* [PROBLEM TO SOLVE]
Nothing is to be output except the lines from the one containing "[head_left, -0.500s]" through the end of the material, each reproduced exactly.

* [DATA PROVIDED]
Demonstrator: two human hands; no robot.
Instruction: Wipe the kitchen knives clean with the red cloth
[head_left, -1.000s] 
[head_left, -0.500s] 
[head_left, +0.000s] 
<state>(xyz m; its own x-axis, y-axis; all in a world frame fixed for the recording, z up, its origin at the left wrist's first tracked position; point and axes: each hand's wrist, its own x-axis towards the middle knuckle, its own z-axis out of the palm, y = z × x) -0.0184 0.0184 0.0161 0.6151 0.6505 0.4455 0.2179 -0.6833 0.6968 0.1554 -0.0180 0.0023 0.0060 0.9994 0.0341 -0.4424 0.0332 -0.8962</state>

* [RESULT FOR THIS EXERCISE]
[head_left, -0.500s] 
[head_left, +0.000s] 
<state>(xyz m; its own x-axis, y-axis; all in a world frame fixed for the recording, z up, its origin at the left wrist's first tracked position; point and axes: each hand's wrist, its own x-axis towards the middle knuckle, its own z-axis out of the palm, y = z × x) -0.0184 0.0184 0.0161 0.6151 0.6505 0.4455 0.2179 -0.6833 0.6968 0.1554 -0.0180 0.0023 0.0060 0.9994 0.0341 -0.4424 0.0332 -0.8962</state>

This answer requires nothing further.